Agosto é um mês no qual esse fluxo migratório –que praticamente nunca cessou desde a crise de desabastecimento nos anos de 2017 e 2018– tradicionalmente cresce. São as férias escolares na Venezuela, que permitem a milhares de pais e mães emigrarem com seus filhos pequenos sem tirá-los da sala de aula por muito tempo.
Sentada no meio-fio ao lado dos filhos Joseph, 8, e Leanne, 3, que usam mochilas estampadas com personagens de desenho animado, Loanny Cardiero, 35, cuida das crianças enquanto o marido ocupa um lugar na fila. “Tudo está lento, há muita gente.”
Por que vieram agora? “Estávamos esperando e apostando numa mudança… Votamos. Mas nos roubaram o voto. Não é que perdemos: eles nos roubaram”, diz ela, que afirma ter votado em Edmundo González, opositor que se asilou na Espanha após se tornar alvo de um mandado de prisão da Justiça venezuelana, cooptada pelo chavismo.
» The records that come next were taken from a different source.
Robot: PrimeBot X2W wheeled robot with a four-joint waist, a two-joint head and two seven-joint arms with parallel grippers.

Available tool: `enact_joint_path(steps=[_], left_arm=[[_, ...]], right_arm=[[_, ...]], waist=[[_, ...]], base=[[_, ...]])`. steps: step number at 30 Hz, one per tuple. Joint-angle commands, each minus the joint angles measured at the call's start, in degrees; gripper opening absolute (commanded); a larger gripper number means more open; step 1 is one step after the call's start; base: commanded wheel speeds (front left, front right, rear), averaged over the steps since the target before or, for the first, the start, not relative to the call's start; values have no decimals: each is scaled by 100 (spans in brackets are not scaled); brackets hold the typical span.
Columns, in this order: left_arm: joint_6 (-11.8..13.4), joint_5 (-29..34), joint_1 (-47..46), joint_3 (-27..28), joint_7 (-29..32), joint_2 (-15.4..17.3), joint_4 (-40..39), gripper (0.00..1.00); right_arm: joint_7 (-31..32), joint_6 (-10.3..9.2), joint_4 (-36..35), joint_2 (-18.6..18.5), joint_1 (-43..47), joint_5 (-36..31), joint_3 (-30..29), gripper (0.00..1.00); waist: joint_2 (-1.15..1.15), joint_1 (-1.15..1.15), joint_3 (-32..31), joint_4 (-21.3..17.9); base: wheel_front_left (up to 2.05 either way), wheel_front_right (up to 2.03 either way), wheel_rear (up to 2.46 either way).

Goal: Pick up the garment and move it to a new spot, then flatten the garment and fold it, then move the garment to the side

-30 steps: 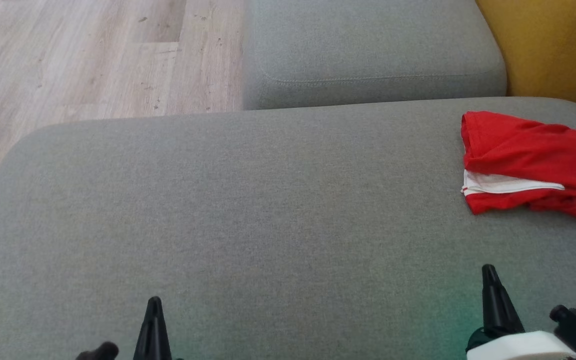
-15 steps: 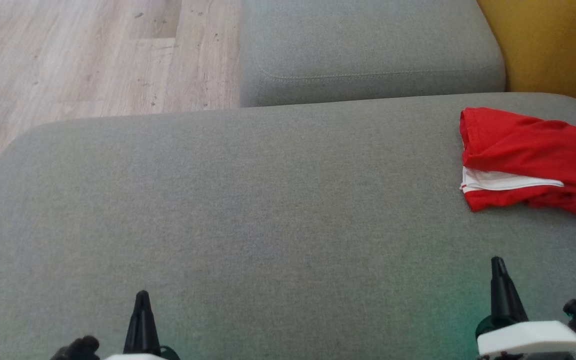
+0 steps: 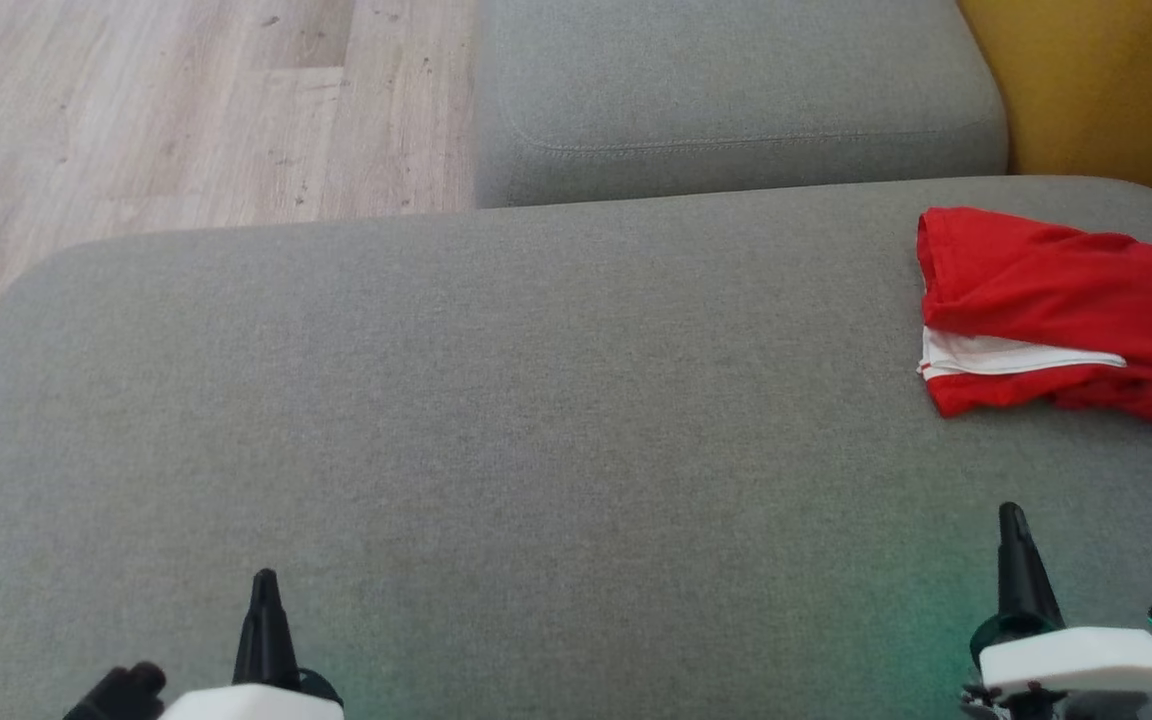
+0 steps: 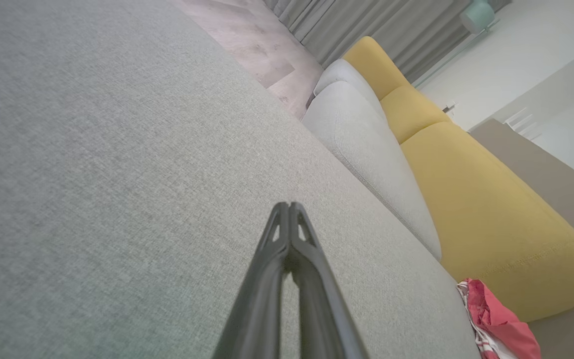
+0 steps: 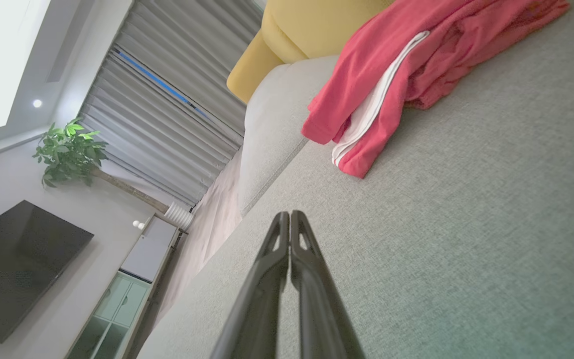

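Note:
The garment (image 3: 1056, 315) is red cloth with a white stripe, lying bunched and loosely folded at the right edge of the grey sofa seat (image 3: 536, 420). The right wrist view shows the garment (image 5: 396, 75) ahead and to the right of the fingers, and the left wrist view catches the garment (image 4: 501, 324) at the lower right corner. My left gripper (image 3: 263, 585) is shut and empty over the seat's near left. Shut and empty as well, my right gripper (image 3: 1012, 520) hovers near the seat's front right, a good way short of the garment.
A second grey cushion (image 3: 736, 100) lies beyond the seat, with yellow upholstery (image 3: 1106, 90) at the far right. Wooden floor (image 3: 176, 110) runs to the far left. The right wrist view takes in a dark screen (image 5: 13, 269), a plant (image 5: 68, 149) and curtains.
The head camera has shifted, so the sofa and garment sit slightly higher. Both grippers have spread outward: the left one moved left and lower, the right one right and higher.

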Motion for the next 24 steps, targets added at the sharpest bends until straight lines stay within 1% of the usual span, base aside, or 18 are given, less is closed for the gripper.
enact_joint_path(steps=[1, 24], left_arm=[[-61, -217, -343, 215, 45, 71, -147, 0], [-325, -1685, -677, 584, 396, 79, -27, 0]], right_arm=[[64, -2, -151, -135, -388, 228, 19, 0], [421, -3, -98, -147, -684, 1672, -146, 0]], waist=[[0, 0, 9, -6], [0, 0, 101, -62]], base=[[0, 0, 0], [0, 0, 0]])
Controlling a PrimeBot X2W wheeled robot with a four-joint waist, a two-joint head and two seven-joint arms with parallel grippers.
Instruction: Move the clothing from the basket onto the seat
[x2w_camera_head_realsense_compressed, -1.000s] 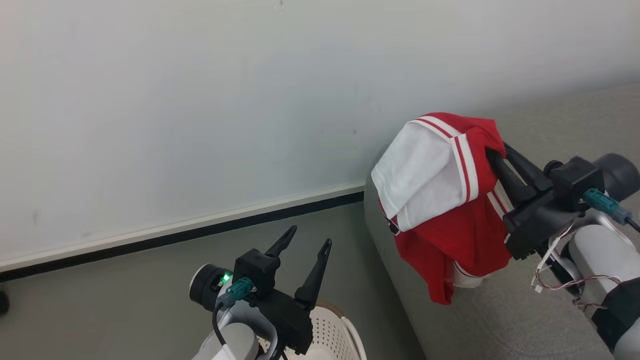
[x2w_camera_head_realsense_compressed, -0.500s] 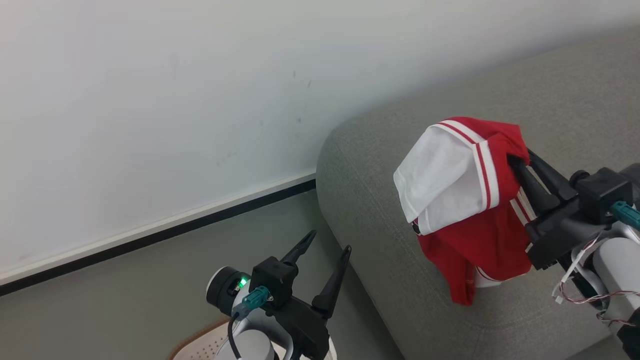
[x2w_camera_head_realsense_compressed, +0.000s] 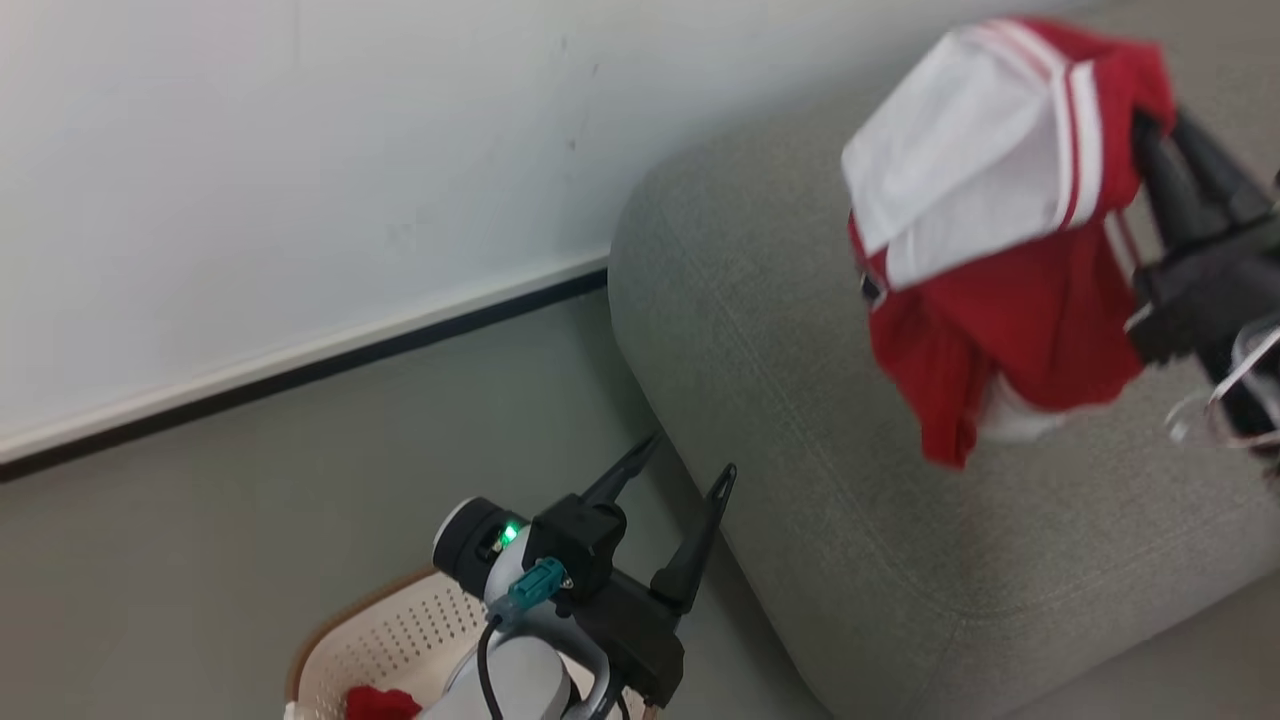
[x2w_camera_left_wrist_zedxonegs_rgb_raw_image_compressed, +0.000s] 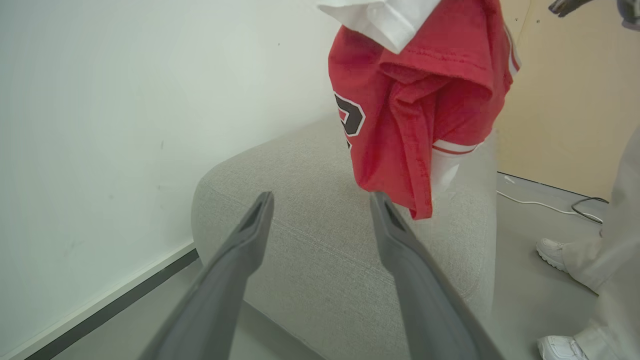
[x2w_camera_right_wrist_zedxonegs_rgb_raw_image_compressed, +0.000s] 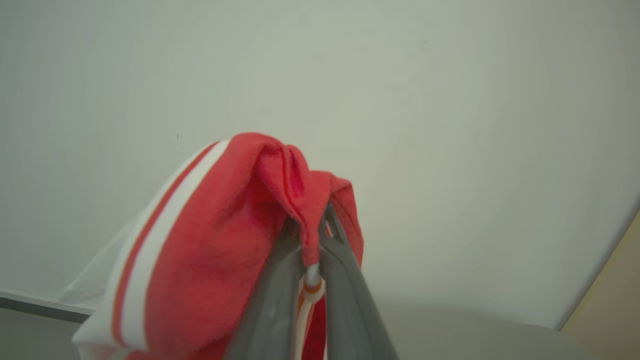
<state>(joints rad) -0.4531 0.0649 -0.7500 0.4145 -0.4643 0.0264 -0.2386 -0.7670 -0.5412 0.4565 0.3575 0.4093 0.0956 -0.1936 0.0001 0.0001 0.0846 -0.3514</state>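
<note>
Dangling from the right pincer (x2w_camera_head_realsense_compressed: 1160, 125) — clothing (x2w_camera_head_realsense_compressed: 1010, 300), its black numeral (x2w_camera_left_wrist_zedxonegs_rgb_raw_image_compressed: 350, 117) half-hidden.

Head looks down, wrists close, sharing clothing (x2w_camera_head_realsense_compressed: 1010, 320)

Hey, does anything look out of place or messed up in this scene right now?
Nothing looks spilled or damaged. The red jersey hangs bunched from the shut right claw above the grey sofa seat, normal for a carry. Another red garment lies in the basket.
</note>
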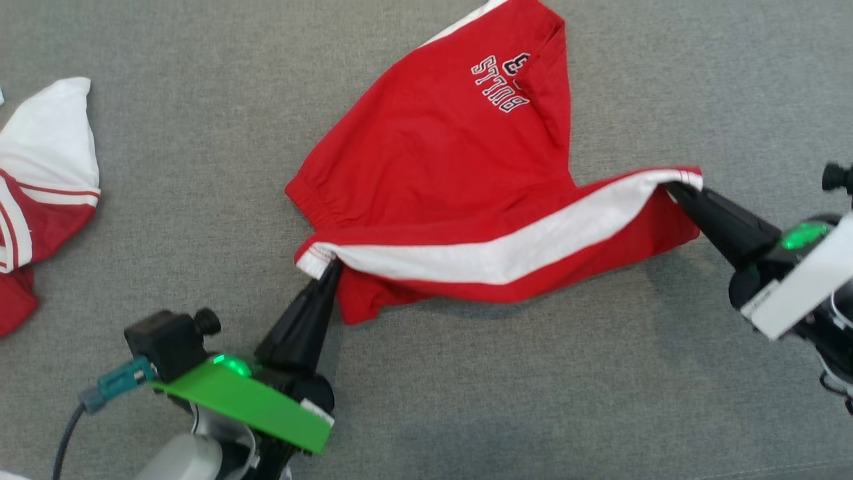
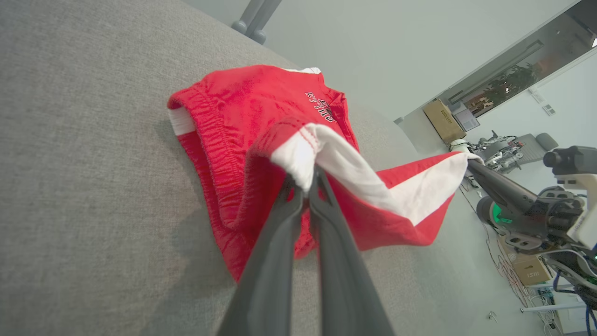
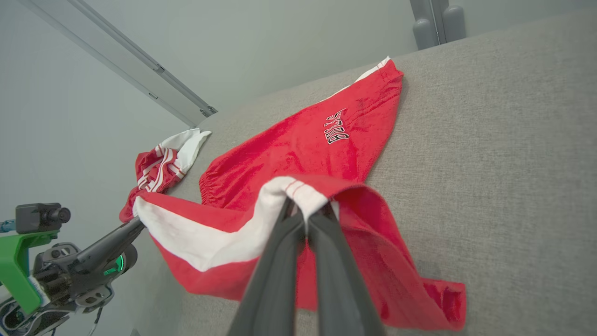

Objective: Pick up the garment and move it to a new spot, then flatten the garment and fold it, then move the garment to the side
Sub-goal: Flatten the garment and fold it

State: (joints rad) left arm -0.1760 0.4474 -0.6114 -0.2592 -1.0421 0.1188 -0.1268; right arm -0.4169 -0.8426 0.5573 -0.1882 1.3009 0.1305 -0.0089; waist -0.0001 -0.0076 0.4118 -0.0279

“Às vezes os próprios vizinhos denunciavam os outros, diziam que tinham ido às marchas da oposição, que eram ‘guarimbeiros'”, segue Loanny, usando o termo com que o regime se refere a opositores. “Nos colocam como inimigos e somos hostilizados.”
“Pensamos: vamos aguentando. Mas não podemos seguir lutando e ‘meio sobrevivendo’. Nós somos adultos, mas não podemos colocar eles [os filhos] nessa situação.” A caçula de Loanny tem epilepsia. O primogênito, um sopro no coração. O Brasil também é para essa família uma esperança de acesso ao sistema de saúde.
Todos notam o aumento do fluxo, que não surpreendeu quase ninguém. Conhecido como “tiktoker de Pacaraima”, José Rafael Garcia Figueroa recebe cada vez mais perguntas nas redes sociais: “Amigo, quais documentos tenho que levar?”, “como está a fila de espera?”.
A poucos metros dali, em uma tenda que cobre uma mesa simples de plástico com quatro cadeiras, dois funcionários da Cruz Vermelha oferecem ligações telefônicas para que os imigrantes contatem suas famílias. São venezuelanos que agora trabalham para a organização.
Muitos ligam para avisar que chegaram. Para perguntar se os parentes que ficaram receberam naquele mês a chamada bolsa Clap, de alimentos doados pelo regime. Para pedir que enviem um pouco de dinheiro enquanto azeitam a vida nesses primeiros dias no Brasil.
Em 29 de julho, um dia após a reeleição de Maduro, o tema das ligações era outro. “Quem ganhou?”, perguntavam ao telefone, sem acesso à internet ou a TVs.
Um dos que estavam presentes na data diz que o desalento tomou conta da fronteira e do abrigo que fica logo ali ao lado. Venezuelanos costumam ser um povo animado, diz ele. Mas não naquele dia.
A intensificação do fluxo ocorre em um momento em que o governo brasileiro enfrenta desafios em sua política de interiorização das famílias venezuelanas. A ideia do programa era levá-las para outros estados do país, muitas vezes com vagas de trabalho já acertadas por meio de parcerias com empresas.
Mas os principais estados de destino da interiorização eram os do Sul brasileiro, justamente os afetados pelas enchentes que em abril provocaram uma enorme tragédia humana e ambiental. Imigrantes que lá residiam foram afetados, e a interiorização também desacelerou.
Para alguns dos que chegam, o alívio é já ter um lugar de destino: reunir-se com seus parentes que, em anos anteriores, no ápice da crise econômica, deixaram o país rumo ao Brasil.
Pedro Zamora, 68, havia pernoitado na fila de imigração à espera de ser atendido. Quer ir para o Rio de Janeiro viver com os filhos. Pensionista, recebe mensalmente 149 bolívares (cerca de R$ 23) e o chamado “bônus de guerra” do regime, hoje equivalente a cerca de R$ 730. “É miserável. A maioria estava esperando para ver o que ocorria no país.”
“Agora está tudo pura tensão. As pessoas estão nervosas, dispostas a partir se as coisas seguirem assim. A situação política incide sobre a econômica. Ninguém vai investir na Venezuela se não há segurança jurídica. Como está, não dá.”
Como tantos idosos venezuelanos, Pedro vê a fragmentação de sua família. “Estamos repartidos”, conta ele, que ainda tem uma filha e netos na Colômbia.
Ele deixa alguém na Venezuela? “Uma companheira. Trazê-la é tudo que quero”, diz ele, emocionado. “Desculpe, não sou assim, mas essas suas perguntas me tocaram.”